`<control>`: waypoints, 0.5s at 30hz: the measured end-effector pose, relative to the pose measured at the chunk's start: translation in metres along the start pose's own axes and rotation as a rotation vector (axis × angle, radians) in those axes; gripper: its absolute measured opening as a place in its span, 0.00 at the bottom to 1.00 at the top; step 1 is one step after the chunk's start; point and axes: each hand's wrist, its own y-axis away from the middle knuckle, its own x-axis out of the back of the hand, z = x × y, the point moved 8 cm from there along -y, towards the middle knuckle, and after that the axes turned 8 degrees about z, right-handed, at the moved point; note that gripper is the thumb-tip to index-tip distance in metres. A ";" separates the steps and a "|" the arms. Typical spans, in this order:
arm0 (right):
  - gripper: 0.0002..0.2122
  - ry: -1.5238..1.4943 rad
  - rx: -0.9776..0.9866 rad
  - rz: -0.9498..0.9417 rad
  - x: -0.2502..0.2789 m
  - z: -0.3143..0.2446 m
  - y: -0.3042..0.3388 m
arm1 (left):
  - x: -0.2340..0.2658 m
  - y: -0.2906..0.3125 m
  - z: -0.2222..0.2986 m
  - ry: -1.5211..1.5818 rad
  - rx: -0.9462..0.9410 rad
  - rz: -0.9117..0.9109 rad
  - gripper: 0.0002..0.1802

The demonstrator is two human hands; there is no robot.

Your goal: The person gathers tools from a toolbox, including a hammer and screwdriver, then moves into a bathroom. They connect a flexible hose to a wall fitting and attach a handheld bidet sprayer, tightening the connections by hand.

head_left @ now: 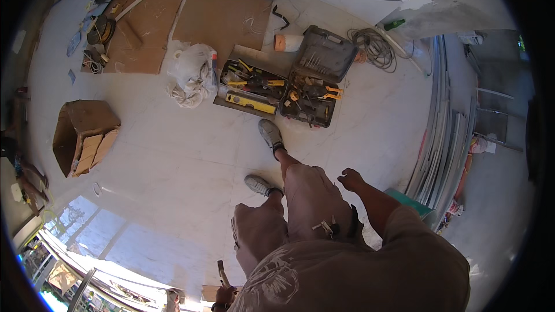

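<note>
At the lower edge, my left hand (224,294) is closed round a short tool with a dark end and a pale shaft (223,278); its exact kind is too small to make out. My right hand (350,179) hangs in the air beside my right knee, fingers loosely apart, with nothing visible in it. Ahead of my shoes on the floor is an open tool case (306,117) with a drill and orange-handled tools, its lid (328,55) tipped back. Touching it on the left, a tool tray (245,63) contains yellow-handled tools and a yellow spirit level (251,102).
A white plastic bag (193,72) lies left of the tray. Farther left stands an open cardboard box (87,137). Cardboard sheets (222,20) cover the far floor. A coiled cable (374,49) lies beyond the case; long metal profiles (440,138) line the right side.
</note>
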 end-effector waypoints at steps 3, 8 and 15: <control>0.26 -0.014 -0.038 0.001 0.002 0.038 0.056 | -0.019 0.001 -0.019 -0.150 -0.217 0.080 0.10; 0.25 -0.139 -0.042 0.061 0.013 0.066 0.120 | 0.013 -0.007 -0.014 0.282 0.201 0.116 0.11; 0.25 -0.185 -0.023 0.093 0.015 0.075 0.162 | 0.080 0.002 0.045 0.654 0.369 0.256 0.11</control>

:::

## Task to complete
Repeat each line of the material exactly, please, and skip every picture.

## Solution for this exercise
`<control>`: waypoints, 0.5s at 30hz: the measured end-effector pose, relative to the pose measured at the chunk's start: translation in metres along the start pose's own axes and rotation as a rotation vector (axis × angle, radians) in those axes; gripper: its absolute measured opening as a place in its span, 0.00 at the bottom to 1.00 at the top; step 1 is one step after the chunk's start; point and axes: each hand's wrist, its own y-axis away from the middle knuckle, its own x-axis out of the back of the hand, z = x × y, the point moved 8 cm from there along -y, towards the middle knuckle, and after that the axes turned 8 degrees about z, right-handed, at the moved point; note that gripper is the thumb-tip to index-tip distance in metres. A ";" separates the steps and a "|" the arms. Typical spans, in this order:
arm0 (right):
  - gripper: 0.0002..0.2122
  - ry: -1.5238..1.4943 rad
  - rx: -0.9776..0.9866 rad
  - rz: -0.9498..0.9417 rad
  - x: -0.2502..0.2789 m
  - z: -0.3143..0.2446 m
  - y: -0.3042..0.3388 m
arm1 (left):
  - x: -0.2340..0.2658 m
  - y: -0.2906..0.3125 m
  - z: -0.2222..0.2986 m
  - ry: -1.5211..1.5818 rad
  - rx: -0.9462..0.9410 rad
  - rz: -0.9117..0.9109 rad
  - gripper: 0.0002..0.1802

The demonstrator is two human hands; there is no robot.

Your goal: The person gathers tools from a toolbox, including a hammer and screwdriver, then moves into a bathroom. They connect a flexible hose to a wall fitting and attach a handheld bidet sprayer, tightening the connections by hand.

head_left @ now: 

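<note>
At the lower edge, my left hand (224,294) is closed round a short tool with a dark end and a pale shaft (223,278); its exact kind is too small to make out. My right hand (350,179) hangs in the air beside my right knee, fingers loosely apart, with nothing visible in it. Ahead of my shoes on the floor is an open tool case (306,117) with a drill and orange-handled tools, its lid (328,55) tipped back. Touching it on the left, a tool tray (245,63) contains yellow-handled tools and a yellow spirit level (251,102).
A white plastic bag (193,72) lies left of the tray. Farther left stands an open cardboard box (87,137). Cardboard sheets (222,20) cover the far floor. A coiled cable (374,49) lies beyond the case; long metal profiles (440,138) line the right side.
</note>
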 end-effector waypoints at steps 3, 8 and 15: <control>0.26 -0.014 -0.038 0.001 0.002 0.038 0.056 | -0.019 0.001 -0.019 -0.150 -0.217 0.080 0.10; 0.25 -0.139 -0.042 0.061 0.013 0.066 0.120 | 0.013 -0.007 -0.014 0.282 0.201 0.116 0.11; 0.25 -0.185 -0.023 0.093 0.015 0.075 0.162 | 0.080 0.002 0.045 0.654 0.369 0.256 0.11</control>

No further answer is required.